*What is being asked:*
Below are entries. Give back exactly the lines from the one containing "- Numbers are" through the one containing "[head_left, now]", inclusive, without the pictures.

*Supplied records:*
┄┄┄┄┄┄
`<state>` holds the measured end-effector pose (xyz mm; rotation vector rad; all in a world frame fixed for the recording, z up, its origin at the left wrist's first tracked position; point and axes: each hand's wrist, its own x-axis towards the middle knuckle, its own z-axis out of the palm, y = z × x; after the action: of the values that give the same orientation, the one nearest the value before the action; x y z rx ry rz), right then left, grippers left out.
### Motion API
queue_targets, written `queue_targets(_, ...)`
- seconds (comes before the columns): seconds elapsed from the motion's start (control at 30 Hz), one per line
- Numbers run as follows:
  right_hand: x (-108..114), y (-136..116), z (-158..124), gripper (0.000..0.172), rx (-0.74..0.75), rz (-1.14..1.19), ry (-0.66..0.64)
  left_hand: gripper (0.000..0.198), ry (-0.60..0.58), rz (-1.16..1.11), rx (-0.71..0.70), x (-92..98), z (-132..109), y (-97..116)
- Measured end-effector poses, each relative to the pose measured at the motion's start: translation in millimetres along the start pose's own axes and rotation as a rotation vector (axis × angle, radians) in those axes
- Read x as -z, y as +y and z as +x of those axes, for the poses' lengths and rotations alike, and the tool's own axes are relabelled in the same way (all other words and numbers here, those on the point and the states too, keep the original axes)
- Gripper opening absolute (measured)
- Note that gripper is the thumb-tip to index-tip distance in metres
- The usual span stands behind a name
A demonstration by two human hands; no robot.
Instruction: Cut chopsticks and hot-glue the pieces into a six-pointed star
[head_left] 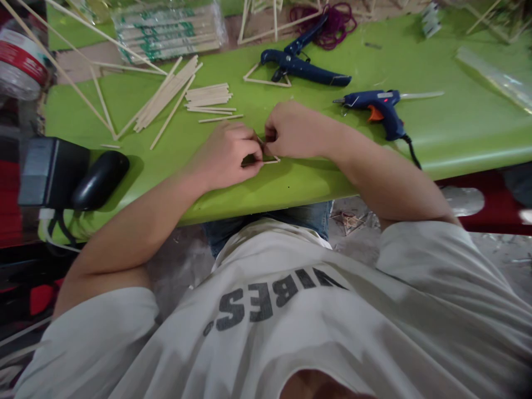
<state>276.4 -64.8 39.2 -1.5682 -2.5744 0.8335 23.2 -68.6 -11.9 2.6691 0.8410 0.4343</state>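
My left hand (226, 152) and my right hand (293, 130) meet near the front edge of the green table (316, 183). Both pinch a small frame of thin wooden sticks (272, 160) that rests on the table between them. Most of that frame is hidden under my fingers. A short cut pile of sticks (208, 95) lies just beyond my left hand, with longer sticks (166, 94) fanned out to its left.
A blue glue gun (380, 108) lies right of my right hand, its cord running off the table edge. Blue cutters (303, 64) rest on a stick triangle (266, 77) farther back. A black case (100, 177) and grey box (37, 172) sit at left. Packed sticks (170, 30) lie at the back.
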Motion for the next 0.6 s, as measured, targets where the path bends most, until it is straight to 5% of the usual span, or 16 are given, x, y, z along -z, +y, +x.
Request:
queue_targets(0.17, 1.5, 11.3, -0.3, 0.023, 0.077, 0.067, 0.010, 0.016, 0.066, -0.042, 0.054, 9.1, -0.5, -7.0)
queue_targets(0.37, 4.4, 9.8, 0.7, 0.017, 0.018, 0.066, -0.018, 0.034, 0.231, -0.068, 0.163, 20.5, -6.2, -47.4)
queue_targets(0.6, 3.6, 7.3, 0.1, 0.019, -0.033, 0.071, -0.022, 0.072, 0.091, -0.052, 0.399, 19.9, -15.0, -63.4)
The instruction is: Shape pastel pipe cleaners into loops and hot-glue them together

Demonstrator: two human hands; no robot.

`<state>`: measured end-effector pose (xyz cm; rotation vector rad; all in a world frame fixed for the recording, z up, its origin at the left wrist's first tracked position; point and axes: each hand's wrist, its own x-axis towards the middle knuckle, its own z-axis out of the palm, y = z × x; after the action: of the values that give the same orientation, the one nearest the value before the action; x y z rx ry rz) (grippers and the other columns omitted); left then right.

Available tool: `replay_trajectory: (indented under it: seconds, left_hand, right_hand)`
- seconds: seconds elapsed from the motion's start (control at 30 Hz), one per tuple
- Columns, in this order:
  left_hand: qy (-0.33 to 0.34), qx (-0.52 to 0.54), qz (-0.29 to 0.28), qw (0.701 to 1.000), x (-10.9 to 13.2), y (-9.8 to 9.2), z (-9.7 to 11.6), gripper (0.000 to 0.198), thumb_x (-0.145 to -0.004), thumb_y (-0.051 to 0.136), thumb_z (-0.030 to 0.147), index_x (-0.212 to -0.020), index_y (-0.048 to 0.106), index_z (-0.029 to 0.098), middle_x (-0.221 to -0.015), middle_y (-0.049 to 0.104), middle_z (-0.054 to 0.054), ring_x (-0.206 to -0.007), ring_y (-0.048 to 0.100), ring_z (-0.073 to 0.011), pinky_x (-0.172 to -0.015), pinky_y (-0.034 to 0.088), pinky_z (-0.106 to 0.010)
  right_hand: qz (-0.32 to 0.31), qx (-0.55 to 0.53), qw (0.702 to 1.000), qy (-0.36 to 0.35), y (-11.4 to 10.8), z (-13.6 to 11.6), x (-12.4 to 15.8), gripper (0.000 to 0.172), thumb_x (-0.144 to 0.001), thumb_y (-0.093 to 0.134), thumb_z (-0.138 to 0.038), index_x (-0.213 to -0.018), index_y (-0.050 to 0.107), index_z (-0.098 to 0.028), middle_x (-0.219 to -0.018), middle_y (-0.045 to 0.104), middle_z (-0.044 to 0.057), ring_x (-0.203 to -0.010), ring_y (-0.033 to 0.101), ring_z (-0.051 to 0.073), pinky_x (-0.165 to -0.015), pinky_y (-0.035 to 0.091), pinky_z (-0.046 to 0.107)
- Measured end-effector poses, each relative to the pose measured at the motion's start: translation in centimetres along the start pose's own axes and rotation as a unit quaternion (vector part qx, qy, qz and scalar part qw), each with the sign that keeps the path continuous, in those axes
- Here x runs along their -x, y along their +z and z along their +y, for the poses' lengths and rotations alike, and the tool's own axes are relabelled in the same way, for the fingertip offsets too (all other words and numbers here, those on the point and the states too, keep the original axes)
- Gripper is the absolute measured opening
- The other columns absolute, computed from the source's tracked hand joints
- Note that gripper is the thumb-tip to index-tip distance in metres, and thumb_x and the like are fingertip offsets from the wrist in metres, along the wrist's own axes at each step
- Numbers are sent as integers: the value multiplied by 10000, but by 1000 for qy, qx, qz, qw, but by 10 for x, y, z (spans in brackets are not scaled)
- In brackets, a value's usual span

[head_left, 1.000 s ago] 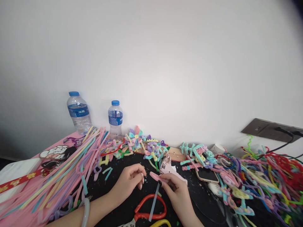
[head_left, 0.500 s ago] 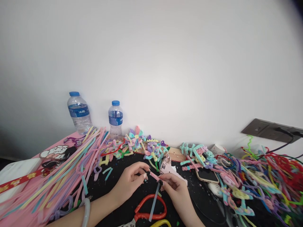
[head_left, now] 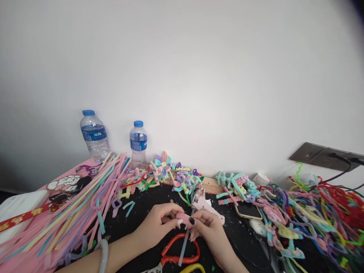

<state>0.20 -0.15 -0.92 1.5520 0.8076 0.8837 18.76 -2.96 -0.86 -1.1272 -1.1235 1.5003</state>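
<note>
Both my hands meet over the black work surface around a small pink pipe-cleaner piece [head_left: 184, 219], bent into a compact fuzzy shape. Its left end is pinched between the thumb and fingers of my left hand [head_left: 159, 223]. My right hand [head_left: 209, 227] grips the other end, with a dark thumbnail on top; the fingers hide part of the piece. Just behind my right hand lies a pink glue gun [head_left: 209, 206], its nozzle end dirty. A translucent glue stick [head_left: 183, 248] slants below the hands, across red-handled scissors [head_left: 182, 260].
Long pastel pipe cleaners [head_left: 82, 201] spread over the left side. Finished pipe-cleaner flowers [head_left: 163, 165] lie along the wall, with two water bottles [head_left: 138, 142] behind. To the right are a phone [head_left: 249, 211], tangled coloured pipe cleaners [head_left: 307, 212] and a wall socket [head_left: 321, 155]. A yellow handle [head_left: 193, 268] shows at the front.
My left hand has moved right and now grips the pink piece, which my right hand alone held before. The piece has been turned and looks more bunched between the fingers.
</note>
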Motion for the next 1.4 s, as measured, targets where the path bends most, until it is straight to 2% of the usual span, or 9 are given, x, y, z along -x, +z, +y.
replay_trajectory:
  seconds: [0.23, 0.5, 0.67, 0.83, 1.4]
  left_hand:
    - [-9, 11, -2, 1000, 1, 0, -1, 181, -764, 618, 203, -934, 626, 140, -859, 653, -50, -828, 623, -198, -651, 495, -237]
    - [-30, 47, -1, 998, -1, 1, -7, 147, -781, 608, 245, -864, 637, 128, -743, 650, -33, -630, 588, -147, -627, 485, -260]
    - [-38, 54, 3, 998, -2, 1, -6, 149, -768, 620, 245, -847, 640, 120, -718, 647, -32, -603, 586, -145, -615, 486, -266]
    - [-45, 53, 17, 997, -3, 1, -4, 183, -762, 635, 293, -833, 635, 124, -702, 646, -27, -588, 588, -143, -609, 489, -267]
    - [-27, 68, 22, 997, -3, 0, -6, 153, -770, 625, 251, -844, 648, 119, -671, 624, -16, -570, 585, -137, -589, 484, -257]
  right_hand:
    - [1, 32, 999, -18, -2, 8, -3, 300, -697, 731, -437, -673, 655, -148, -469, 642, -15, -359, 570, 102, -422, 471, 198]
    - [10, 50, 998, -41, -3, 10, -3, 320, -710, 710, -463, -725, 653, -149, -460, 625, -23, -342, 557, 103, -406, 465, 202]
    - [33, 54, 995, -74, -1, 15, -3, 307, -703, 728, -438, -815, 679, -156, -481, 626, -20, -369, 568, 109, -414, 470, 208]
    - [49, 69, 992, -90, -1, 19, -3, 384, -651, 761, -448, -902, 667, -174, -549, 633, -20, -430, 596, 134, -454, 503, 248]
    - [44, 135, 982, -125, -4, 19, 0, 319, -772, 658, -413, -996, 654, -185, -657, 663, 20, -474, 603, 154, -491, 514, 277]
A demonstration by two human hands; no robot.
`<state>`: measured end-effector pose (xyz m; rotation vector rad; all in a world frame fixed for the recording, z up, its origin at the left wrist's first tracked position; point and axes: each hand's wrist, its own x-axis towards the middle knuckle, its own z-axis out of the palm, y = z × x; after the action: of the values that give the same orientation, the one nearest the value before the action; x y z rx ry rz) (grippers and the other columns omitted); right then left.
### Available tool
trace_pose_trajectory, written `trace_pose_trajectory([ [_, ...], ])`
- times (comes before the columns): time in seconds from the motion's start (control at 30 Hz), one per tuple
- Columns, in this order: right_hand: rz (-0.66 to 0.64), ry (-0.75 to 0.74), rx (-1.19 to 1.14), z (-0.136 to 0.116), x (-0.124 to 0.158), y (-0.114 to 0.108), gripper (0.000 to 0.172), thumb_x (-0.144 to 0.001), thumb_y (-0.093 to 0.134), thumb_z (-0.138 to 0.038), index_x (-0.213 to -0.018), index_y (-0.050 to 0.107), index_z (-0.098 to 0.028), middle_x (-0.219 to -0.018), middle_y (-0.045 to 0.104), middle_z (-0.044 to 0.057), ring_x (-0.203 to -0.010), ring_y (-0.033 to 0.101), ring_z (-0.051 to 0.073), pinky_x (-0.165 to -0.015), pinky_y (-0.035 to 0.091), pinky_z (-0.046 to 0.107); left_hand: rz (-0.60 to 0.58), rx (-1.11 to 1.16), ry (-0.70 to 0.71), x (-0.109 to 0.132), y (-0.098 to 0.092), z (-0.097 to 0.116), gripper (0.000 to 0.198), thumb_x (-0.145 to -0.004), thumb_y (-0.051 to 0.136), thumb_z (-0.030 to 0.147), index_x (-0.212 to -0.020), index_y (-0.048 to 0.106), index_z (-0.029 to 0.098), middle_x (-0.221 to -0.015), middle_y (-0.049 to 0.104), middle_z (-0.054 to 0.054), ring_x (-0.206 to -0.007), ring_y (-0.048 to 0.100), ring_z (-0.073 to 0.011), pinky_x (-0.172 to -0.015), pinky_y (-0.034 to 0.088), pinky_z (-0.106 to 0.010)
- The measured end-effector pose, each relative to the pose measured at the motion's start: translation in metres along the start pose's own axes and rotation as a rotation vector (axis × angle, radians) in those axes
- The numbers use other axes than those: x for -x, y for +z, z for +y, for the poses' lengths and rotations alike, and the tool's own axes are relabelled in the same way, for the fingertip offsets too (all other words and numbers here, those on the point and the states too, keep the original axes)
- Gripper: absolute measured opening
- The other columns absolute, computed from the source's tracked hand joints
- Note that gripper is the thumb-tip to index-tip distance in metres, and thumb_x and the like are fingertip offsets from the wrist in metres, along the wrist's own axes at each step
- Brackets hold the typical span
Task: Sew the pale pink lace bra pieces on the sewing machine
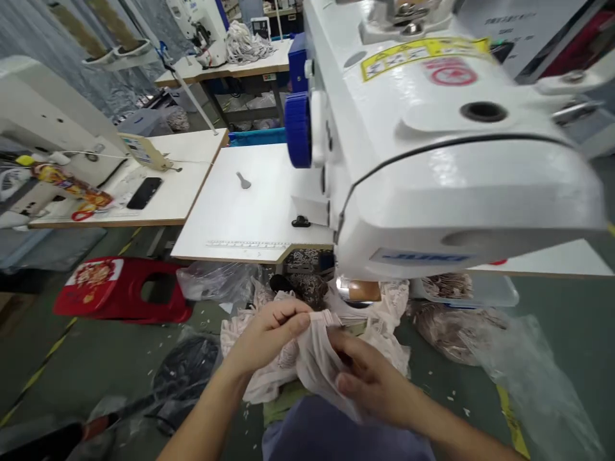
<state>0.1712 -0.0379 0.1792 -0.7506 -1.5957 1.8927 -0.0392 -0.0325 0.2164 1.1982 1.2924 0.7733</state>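
Note:
Both my hands work low in front of me, below the table edge, on a piece of thin pale pink fabric [314, 362]. My left hand [269, 333] pinches the fabric's gathered top edge between thumb and fingers. My right hand [372, 378] grips the same piece lower down, fingers curled into its folds. More pale pink fabric [384, 307] lies heaped behind the hands. A big white sewing machine [432, 160] with a blue handwheel [298, 128] fills the view above them.
The machine stands on a white table [240, 211]. Clear plastic bags [509, 358], a dark bundle [187, 368] and a red stool [120, 288] lie on the green floor. To the left, another table [182, 186] holds a black phone [144, 192] and red scissors [84, 211].

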Motion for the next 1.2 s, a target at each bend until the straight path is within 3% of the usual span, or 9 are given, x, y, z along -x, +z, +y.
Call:
trace_pose_trajectory([
  [0.07,0.033,0.089,-0.279,0.015,-0.025,0.012,0.059,-0.074,0.064,-0.074,-0.104,0.061,-0.024,-0.095,0.063,0.007,-0.088,0.061,0.022,-0.077,0.052,0.035,0.05,-0.046,-0.009,0.007,-0.015,0.0,0.041,-0.086,0.061,0.056,-0.08,0.072,0.018,-0.076,0.069,-0.005,-0.072,0.06,-0.019,-0.069,0.049,-0.03],
  [0.2,0.321,0.267,-0.674,0.038,-0.059,0.021,0.04,-0.068,0.078,-0.057,-0.084,0.062,-0.024,-0.075,0.06,0.001,-0.068,0.058,0.016,-0.067,0.053,0.03,0.031,-0.229,-0.016,0.004,-0.027,-0.011,0.032,-0.091,0.053,0.044,-0.083,0.07,0.018,-0.081,0.071,-0.006,-0.077,0.063,-0.02,-0.071,0.049,-0.032],
  [0.3,0.55,0.198,-0.605,0.053,-0.061,0.019,0.038,-0.063,0.084,-0.05,-0.079,0.065,-0.023,-0.074,0.063,0.0,-0.068,0.059,0.015,-0.07,0.055,0.029,0.407,-0.476,0.017,-0.004,-0.012,-0.03,0.025,-0.09,0.052,0.039,-0.086,0.068,0.019,-0.087,0.07,-0.007,-0.084,0.062,-0.0231,-0.076,0.049,-0.036],
  [0.37,0.622,0.113,-0.393,0.063,-0.056,0.018,0.033,-0.071,0.077,-0.052,-0.083,0.068,-0.022,-0.08,0.068,0.002,-0.075,0.064,0.017,-0.076,0.056,0.032,0.498,-0.387,-0.016,-0.009,0.005,-0.043,0.026,-0.087,0.057,0.042,-0.082,0.067,0.019,-0.082,0.068,-0.007,-0.081,0.061,-0.023,-0.074,0.048,-0.036],
  [0.5,0.583,-0.09,0.226,0.08,-0.044,0.011,0.018,-0.086,0.062,-0.039,-0.089,0.071,-0.024,-0.092,0.072,0.007,-0.089,0.067,0.025,-0.08,0.056,0.04,0.269,0.035,-0.094,-0.019,0.039,-0.06,0.037,-0.085,0.059,0.052,-0.086,0.068,0.016,-0.083,0.07,-0.006,-0.078,0.064,-0.0208,-0.071,0.051,-0.032],
  [0.63,0.536,-0.226,0.584,0.081,-0.03,-0.007,0.013,-0.083,0.065,-0.035,-0.087,0.072,-0.025,-0.091,0.071,0.008,-0.087,0.067,0.026,-0.075,0.056,0.04,0.341,0.095,-0.074,-0.021,0.051,-0.061,0.036,-0.089,0.052,0.05,-0.09,0.064,0.016,-0.084,0.07,-0.006,-0.077,0.064,-0.0189,-0.071,0.051,-0.031],
  [0.9,0.45,-0.161,0.702,0.05,-0.028,-0.021,0.033,-0.092,0.057,-0.039,-0.114,0.074,-0.023,-0.079,0.07,0.006,-0.061,0.062,0.018,-0.06,0.053,0.03,0.214,-0.043,-0.017,-0.003,0.047,-0.035,0.035,-0.092,0.047,0.047,-0.091,0.066,0.018,-0.074,0.064,-0.002,-0.068,0.057,-0.0161,-0.061,0.044,-0.026],
  [1.07,0.549,-0.155,0.638,0.049,-0.03,-0.018,0.027,-0.088,0.063,-0.041,-0.099,0.077,-0.02,-0.077,0.068,0.006,-0.054,0.06,0.015,-0.051,0.051,0.027,0.2,0.011,-0.102,-0.004,0.051,-0.036,0.035,-0.09,0.049,0.047,-0.088,0.066,0.017,-0.079,0.066,-0.004,-0.075,0.06,-0.018,-0.068,0.046,-0.027],
  [1.2,0.563,-0.33,0.738,0.052,-0.025,-0.014,0.02,-0.093,0.059,-0.03,-0.09,0.076,-0.021,-0.082,0.072,0.007,-0.061,0.066,0.016,-0.057,0.054,0.027,0.214,-0.015,-0.071,-0.013,0.057,-0.039,0.033,-0.089,0.048,0.046,-0.081,0.063,0.018,-0.077,0.066,-0.004,-0.076,0.061,-0.0188,-0.069,0.047,-0.028],
])
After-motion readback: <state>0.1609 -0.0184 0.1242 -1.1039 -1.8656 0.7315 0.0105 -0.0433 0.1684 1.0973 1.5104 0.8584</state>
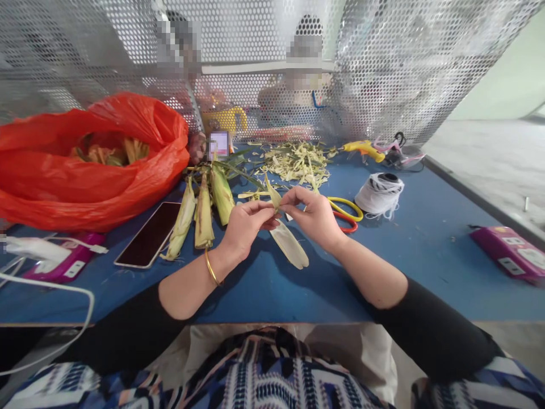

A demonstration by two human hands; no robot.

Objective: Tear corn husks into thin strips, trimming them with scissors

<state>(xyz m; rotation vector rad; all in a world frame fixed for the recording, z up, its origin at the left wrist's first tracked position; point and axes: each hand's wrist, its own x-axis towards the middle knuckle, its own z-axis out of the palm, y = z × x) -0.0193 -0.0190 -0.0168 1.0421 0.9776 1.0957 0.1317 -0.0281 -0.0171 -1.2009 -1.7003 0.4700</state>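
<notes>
Pale corn husk (290, 244) is pinched near its middle between my two hands, above the blue table. My left hand (247, 222), with a gold bangle at the wrist, closes thumb and fingers on it from the left. From the right, my right hand (314, 217) pinches the same spot, fingertips almost touching the left ones. One husk end points up and away; the broad end hangs toward me. Scissors with yellow and red handles (356, 211) lie partly hidden behind my right hand. Several husk-wrapped corn ears (204, 221) lie left of my left hand.
A red plastic bag (97, 199) holding dried husks stands at the left, near a phone (149, 234) and a purple power strip (80, 267). Husk scraps (296, 165) are heaped at the back. White thread (378, 196), a yellow glue gun (364, 150) and another purple strip (506, 250) lie right.
</notes>
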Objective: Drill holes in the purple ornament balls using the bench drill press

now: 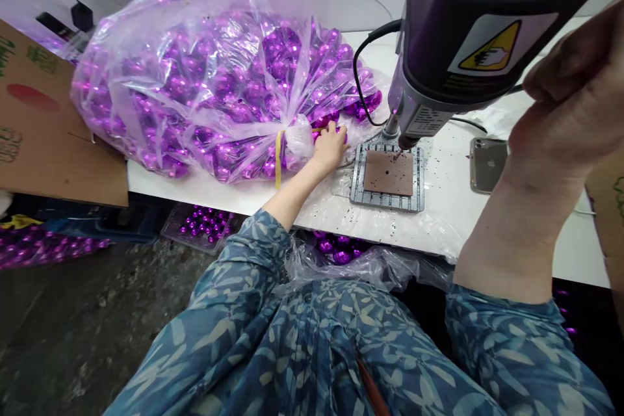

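My left hand (pixel 330 145) reaches to the mouth of a big clear plastic bag (pixel 195 78) full of shiny purple balls. Its fingers are curled over a purple ball (pixel 345 133) there, partly covered by the hand. A black bench drill press (pixel 468 19) stands to the right, its bit over a brown square board (pixel 389 173) with a small dark hole. This board lies on a grey grooved base plate (pixel 357 182). My right hand (pixel 575 78) is closed beside the drill head, around what looks like its handle, mostly hidden by the hand.
Dark shavings are scattered on the white table (pixel 526 227) around the base. A phone (pixel 487 166) lies at right. Cardboard boxes (pixel 63 117) flank the table. Below the front edge are more purple balls (pixel 338 248) in clear plastic, and a clear bin (pixel 195 227) holding more.
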Demonstrator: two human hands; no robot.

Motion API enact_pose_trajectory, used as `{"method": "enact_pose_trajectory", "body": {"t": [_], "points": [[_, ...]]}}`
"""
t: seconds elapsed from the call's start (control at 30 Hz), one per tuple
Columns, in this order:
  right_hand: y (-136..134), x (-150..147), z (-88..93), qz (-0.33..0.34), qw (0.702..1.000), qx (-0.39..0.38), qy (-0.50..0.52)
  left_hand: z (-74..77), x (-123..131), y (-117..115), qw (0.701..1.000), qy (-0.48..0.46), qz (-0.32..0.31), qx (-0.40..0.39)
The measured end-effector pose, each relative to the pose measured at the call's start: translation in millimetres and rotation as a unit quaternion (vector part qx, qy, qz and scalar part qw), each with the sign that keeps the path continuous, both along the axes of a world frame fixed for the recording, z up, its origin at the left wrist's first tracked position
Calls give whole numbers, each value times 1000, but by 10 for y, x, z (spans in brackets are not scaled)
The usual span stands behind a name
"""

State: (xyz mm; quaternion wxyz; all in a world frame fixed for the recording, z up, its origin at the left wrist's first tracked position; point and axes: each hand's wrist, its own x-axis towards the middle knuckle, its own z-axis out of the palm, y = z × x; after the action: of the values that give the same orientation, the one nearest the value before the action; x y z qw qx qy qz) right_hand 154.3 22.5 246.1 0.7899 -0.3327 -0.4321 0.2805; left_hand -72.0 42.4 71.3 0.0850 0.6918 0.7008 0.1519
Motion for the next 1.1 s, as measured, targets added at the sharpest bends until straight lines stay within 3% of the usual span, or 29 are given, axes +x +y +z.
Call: {"method": "enact_pose_trajectory", "body": {"t": [0.1,0.2,0.4,0.53,0.6,0.67,0.77,0.87,0.97,1.1], "points": [[30,-17,-21,-41,998,40,4,-234,-137,114,997,-73,-28,26],[2,-38,-23,-30,999,42,-5,-307,-290,36,978,-176,-71,86],[3,-46,-33,-37,998,49,15,-171,-334,-260,915,-374,-124,83],[67,-12,-63,-17,996,92,4,5,-204,-516,897,-407,-138,100],[98,-6,-73,-12,994,111,-8,53,-109,-629,874,-461,-135,74],[116,-15,-72,-12,992,127,-10,56,-2,-711,829,-544,-133,-2],[116,-39,-56,-17,993,117,-10,-5,154,-749,767,-621,-123,-105],[99,-49,-48,-27,995,97,-20,-92,263,-688,731,-662,-89,-141],[95,-49,-69,-21,994,101,-29,-158,315,-595,708,-690,-43,-144],[110,-74,-90,-9,989,148,-2,-200,325,-529,708,-693,-22,-135]]}}
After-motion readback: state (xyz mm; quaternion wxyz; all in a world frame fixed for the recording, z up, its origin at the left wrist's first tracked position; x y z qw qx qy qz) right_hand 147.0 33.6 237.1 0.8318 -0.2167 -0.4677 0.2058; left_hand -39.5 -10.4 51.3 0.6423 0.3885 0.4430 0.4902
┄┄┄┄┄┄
*Result of the task:*
- Numbers are sent as integers: the value multiplied by 10000, but by 1000 for qy, qx, qz, qw, but by 10 for x, y, z (spans in brackets are not scaled)
- In brackets, a value's usual span

[head_left, 1.000 s ago] 
[head_left, 0.500 s ago] 
[head_left, now] 

With this, the exercise is finished.